The agreement is expected to give SoftBank some 15 percent of Uber's equity, by acquiring shares from early investors -- cutting the estimated value of Uber by 30 percent
Washington (AFP) - Uber and SoftBank announced Thursday they had sealed a deal allowing the Japanese tech titan to take a stake in the US ridesharing giant, believed to be at a huge discount to Uber’s lofty valuation.
The agreement is expected to give SoftBank some 15 percent of Uber’s equity, by acquiring shares from early investors – cutting the estimated value of Uber by 30 percent.
The new investment is part of an effort by Uber to move past a series of scandals and missteps and reform its board structure as it gears up for a 2019 public share offering.
Sources familiar with the deal said SoftBank had reached agreements with investors to reach its target of a 15 percent share.
The two firms did not provide details of the valuation but media reports said the investment was based on Uber’s worth of $48 billion, down from $68 billion earlier this year.

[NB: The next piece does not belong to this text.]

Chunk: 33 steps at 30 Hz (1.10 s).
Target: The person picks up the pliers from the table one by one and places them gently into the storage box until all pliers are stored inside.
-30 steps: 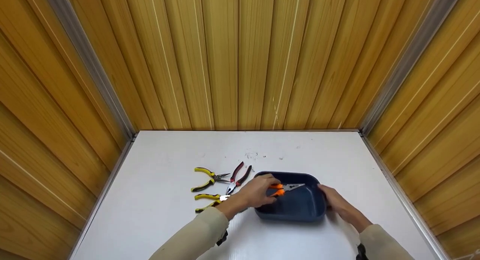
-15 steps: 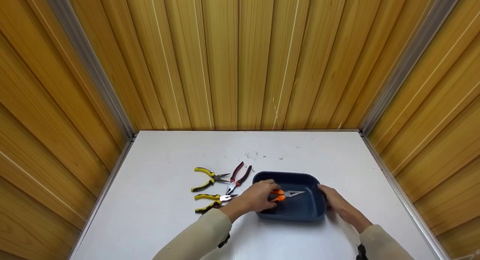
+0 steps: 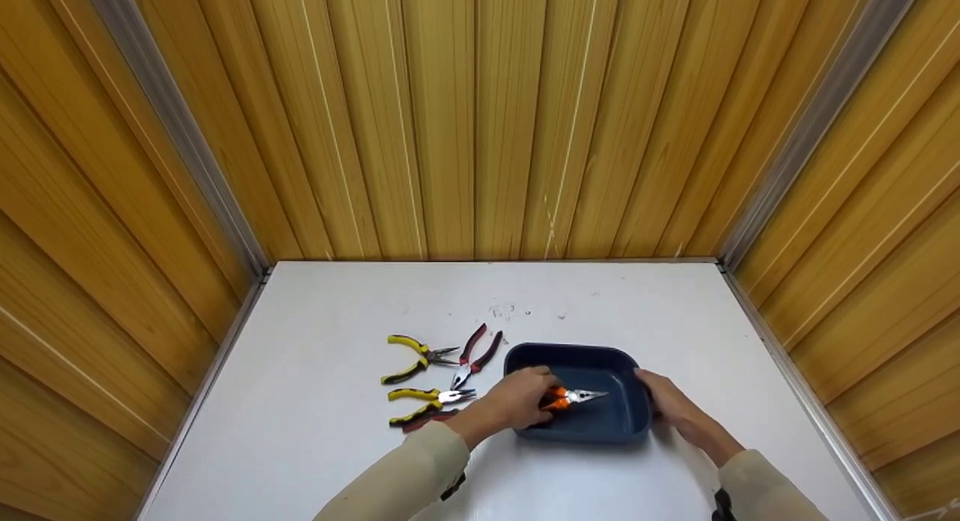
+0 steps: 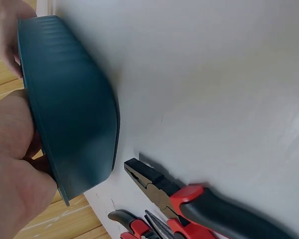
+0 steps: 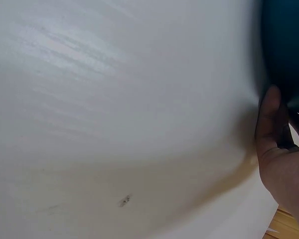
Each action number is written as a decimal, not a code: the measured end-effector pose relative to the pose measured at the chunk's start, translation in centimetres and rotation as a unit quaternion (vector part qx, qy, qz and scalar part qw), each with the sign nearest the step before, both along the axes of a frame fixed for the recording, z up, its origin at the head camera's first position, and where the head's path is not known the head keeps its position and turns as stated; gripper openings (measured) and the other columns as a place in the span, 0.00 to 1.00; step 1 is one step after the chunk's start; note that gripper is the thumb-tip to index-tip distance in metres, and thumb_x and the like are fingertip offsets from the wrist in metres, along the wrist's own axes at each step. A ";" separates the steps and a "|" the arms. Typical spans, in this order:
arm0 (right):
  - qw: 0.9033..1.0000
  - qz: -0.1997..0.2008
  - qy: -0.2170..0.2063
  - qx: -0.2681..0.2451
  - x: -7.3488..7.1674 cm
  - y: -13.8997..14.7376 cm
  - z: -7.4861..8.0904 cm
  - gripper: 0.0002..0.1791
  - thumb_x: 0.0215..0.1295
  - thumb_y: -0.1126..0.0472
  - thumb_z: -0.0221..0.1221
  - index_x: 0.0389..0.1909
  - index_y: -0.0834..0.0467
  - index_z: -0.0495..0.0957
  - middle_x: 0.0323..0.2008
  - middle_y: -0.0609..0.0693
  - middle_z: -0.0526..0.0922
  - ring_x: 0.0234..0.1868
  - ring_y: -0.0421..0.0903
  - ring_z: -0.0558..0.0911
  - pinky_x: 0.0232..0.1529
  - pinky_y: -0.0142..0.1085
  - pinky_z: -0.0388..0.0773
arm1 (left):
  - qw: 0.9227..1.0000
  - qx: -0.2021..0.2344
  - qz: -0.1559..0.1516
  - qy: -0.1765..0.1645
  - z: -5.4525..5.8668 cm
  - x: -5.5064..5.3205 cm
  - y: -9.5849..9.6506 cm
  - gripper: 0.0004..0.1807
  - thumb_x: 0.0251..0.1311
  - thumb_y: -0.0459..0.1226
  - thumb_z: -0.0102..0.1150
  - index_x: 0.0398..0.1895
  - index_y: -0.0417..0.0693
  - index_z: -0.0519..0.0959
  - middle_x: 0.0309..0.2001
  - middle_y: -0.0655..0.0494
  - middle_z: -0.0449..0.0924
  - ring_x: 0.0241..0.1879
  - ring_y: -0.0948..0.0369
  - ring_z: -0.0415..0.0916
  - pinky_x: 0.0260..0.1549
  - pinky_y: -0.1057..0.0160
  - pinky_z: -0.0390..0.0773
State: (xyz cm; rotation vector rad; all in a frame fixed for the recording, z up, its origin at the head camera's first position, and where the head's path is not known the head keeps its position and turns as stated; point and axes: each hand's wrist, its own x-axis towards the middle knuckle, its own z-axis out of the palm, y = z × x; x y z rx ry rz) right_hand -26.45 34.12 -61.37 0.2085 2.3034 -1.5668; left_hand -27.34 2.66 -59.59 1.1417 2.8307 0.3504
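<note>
My left hand grips the orange handles of long-nose pliers, low inside a dark blue rectangular tray. The pliers' metal jaws point right across the tray floor. In the left wrist view the tray wall hides the fingertips and the pliers. At the tray's right end, my right hand holds the wall from outside, its fingertips at the rim. The right wrist view shows that thumb against the tray's outer side.
Left of the tray lie yellow-and-black long-nose pliers, red-and-black pliers and a second yellow-handled pair. Red-handled pliers are partly covered by my left forearm. Wood-look panels wall in the white table.
My left hand has lowered the orange-handled pliers further into the tray, moving slightly toward me. The forearm uncovers more of the pliers on the table. The right hand stays at the tray's end.
</note>
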 end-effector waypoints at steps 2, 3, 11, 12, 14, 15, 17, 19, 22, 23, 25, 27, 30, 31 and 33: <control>1.000 0.002 0.002 0.009 0.0 -0.1 0.0 0.37 0.85 0.40 0.42 0.72 0.70 0.68 0.53 0.58 0.78 0.49 0.50 0.78 0.46 0.40 0.76 | 1.000 -0.009 0.003 0.002 -0.2 0.0 0.1 0.27 0.65 0.48 0.75 0.65 0.53 0.81 0.58 0.61 0.80 0.56 0.63 0.79 0.57 0.66 0.77; 1.000 0.004 0.003 0.012 0.0 -0.1 -0.1 0.37 0.85 0.40 0.42 0.72 0.70 0.67 0.54 0.59 0.77 0.50 0.50 0.78 0.47 0.40 0.75 | 1.000 -0.013 0.004 0.003 -0.3 0.0 0.1 0.28 0.65 0.48 0.75 0.65 0.53 0.81 0.58 0.61 0.80 0.56 0.63 0.79 0.57 0.66 0.77; 1.000 0.018 0.012 0.001 0.2 0.1 -0.1 0.34 0.86 0.40 0.40 0.67 0.68 0.72 0.44 0.55 0.82 0.43 0.49 0.81 0.41 0.41 0.77 | 0.999 -0.047 0.007 0.013 0.0 0.1 0.4 0.25 0.64 0.50 0.74 0.62 0.54 0.82 0.51 0.62 0.80 0.50 0.64 0.79 0.53 0.67 0.78; 1.000 0.017 0.012 -0.002 0.2 0.1 -0.1 0.34 0.86 0.40 0.40 0.66 0.68 0.73 0.44 0.56 0.83 0.42 0.49 0.82 0.40 0.41 0.78 | 0.999 -0.052 0.008 0.013 0.1 0.1 0.5 0.24 0.64 0.50 0.74 0.61 0.54 0.83 0.50 0.62 0.79 0.49 0.64 0.79 0.52 0.67 0.78; 1.000 0.017 0.017 -0.002 0.2 0.1 -0.1 0.34 0.86 0.41 0.41 0.67 0.68 0.72 0.45 0.56 0.82 0.43 0.48 0.81 0.41 0.41 0.78 | 0.998 -0.062 0.010 0.014 0.1 0.1 0.6 0.23 0.65 0.50 0.74 0.59 0.55 0.83 0.49 0.62 0.79 0.47 0.64 0.78 0.51 0.67 0.78; 1.000 0.017 0.018 0.000 0.2 0.1 0.0 0.35 0.86 0.40 0.41 0.68 0.68 0.72 0.47 0.56 0.82 0.44 0.48 0.81 0.42 0.41 0.77 | 0.998 -0.066 0.010 0.015 0.1 0.1 0.6 0.23 0.65 0.50 0.74 0.59 0.55 0.83 0.48 0.63 0.79 0.47 0.64 0.78 0.51 0.67 0.79; 1.000 0.019 0.018 0.003 0.1 0.1 0.0 0.36 0.86 0.40 0.41 0.70 0.68 0.71 0.50 0.56 0.80 0.47 0.48 0.80 0.44 0.41 0.77 | 0.997 -0.073 0.010 0.018 0.1 0.1 0.8 0.22 0.65 0.50 0.74 0.58 0.55 0.83 0.48 0.63 0.79 0.47 0.64 0.78 0.50 0.66 0.79; 1.000 0.019 0.018 0.007 0.1 0.1 0.1 0.36 0.86 0.40 0.42 0.71 0.68 0.69 0.53 0.57 0.79 0.48 0.49 0.79 0.44 0.41 0.76 | 0.997 -0.078 0.010 0.022 0.1 0.1 0.9 0.21 0.65 0.50 0.74 0.57 0.55 0.83 0.48 0.63 0.79 0.47 0.64 0.79 0.51 0.66 0.79; 1.000 0.009 0.014 0.005 0.1 0.1 0.1 0.36 0.85 0.39 0.42 0.71 0.68 0.70 0.52 0.57 0.78 0.47 0.49 0.79 0.43 0.41 0.77 | 0.996 -0.086 0.011 0.028 -0.1 0.0 1.0 0.21 0.64 0.50 0.74 0.57 0.56 0.83 0.48 0.63 0.80 0.48 0.63 0.79 0.51 0.66 0.79; 1.000 0.004 0.013 0.004 0.1 0.1 0.1 0.36 0.85 0.40 0.43 0.70 0.67 0.70 0.51 0.57 0.78 0.46 0.49 0.79 0.42 0.41 0.77 | 0.996 -0.088 0.012 0.029 -0.2 0.0 1.0 0.21 0.64 0.50 0.75 0.57 0.56 0.83 0.48 0.63 0.80 0.48 0.63 0.79 0.51 0.66 0.79; 1.000 0.004 0.015 0.003 0.1 0.1 0.1 0.35 0.85 0.40 0.43 0.69 0.68 0.71 0.49 0.57 0.79 0.45 0.48 0.79 0.41 0.41 0.78 | 0.995 -0.093 0.013 0.031 -0.2 0.0 1.1 0.21 0.64 0.50 0.75 0.56 0.57 0.83 0.48 0.64 0.80 0.48 0.62 0.78 0.52 0.66 0.78; 1.000 0.003 0.015 0.001 0.0 0.1 0.0 0.34 0.85 0.41 0.43 0.67 0.67 0.73 0.47 0.56 0.80 0.43 0.48 0.80 0.40 0.40 0.78 | 0.995 -0.097 0.014 0.033 -0.3 -0.1 1.2 0.21 0.63 0.50 0.75 0.56 0.57 0.83 0.48 0.64 0.80 0.48 0.62 0.78 0.52 0.66 0.78; 1.000 0.007 0.015 0.004 0.1 0.1 -0.1 0.34 0.85 0.41 0.43 0.68 0.68 0.72 0.48 0.56 0.80 0.43 0.48 0.80 0.40 0.40 0.78 | 0.994 -0.104 0.014 0.038 -0.5 -0.1 1.3 0.21 0.63 0.51 0.75 0.56 0.58 0.84 0.49 0.64 0.80 0.49 0.62 0.78 0.54 0.66 0.77; 1.000 0.009 0.014 0.007 0.1 0.2 -0.1 0.35 0.85 0.41 0.42 0.69 0.68 0.71 0.48 0.57 0.80 0.43 0.48 0.80 0.40 0.40 0.77 | 0.994 -0.106 0.014 0.038 -0.5 -0.1 1.4 0.21 0.63 0.51 0.75 0.57 0.58 0.84 0.49 0.64 0.80 0.49 0.62 0.78 0.55 0.65 0.77; 1.000 0.007 0.011 0.009 0.1 0.1 -0.1 0.36 0.85 0.40 0.43 0.71 0.68 0.70 0.49 0.56 0.78 0.44 0.48 0.79 0.40 0.41 0.76 | 0.993 -0.107 0.014 0.039 -0.6 0.0 1.4 0.22 0.63 0.51 0.75 0.57 0.59 0.84 0.50 0.64 0.80 0.50 0.62 0.78 0.57 0.65 0.76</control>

“We look forward to working with the purchasers to close the overall transaction, which we expect to support our technology investments, fuel our growth, and strengthen our corporate governance,” Uber said in an emailed statement.
A separate statement from Rajeev Misra, chief executive of SoftBank Investment Advisers, said, “We are appreciative of the support from Uber’s shareholders in the successful tender offer and look forward to closing the overall investment in January.”
Misra added: “We have tremendous confidence in Uber’s leadership and employees and are excited to support Uber as it continues to reinvent how people and goods are transported around the world.”
New chief executive Dara Khosrowshahi has vowed to fix the company’s work culture and business practices, after taking over earlier this year from ousted founder Travis Kalanick.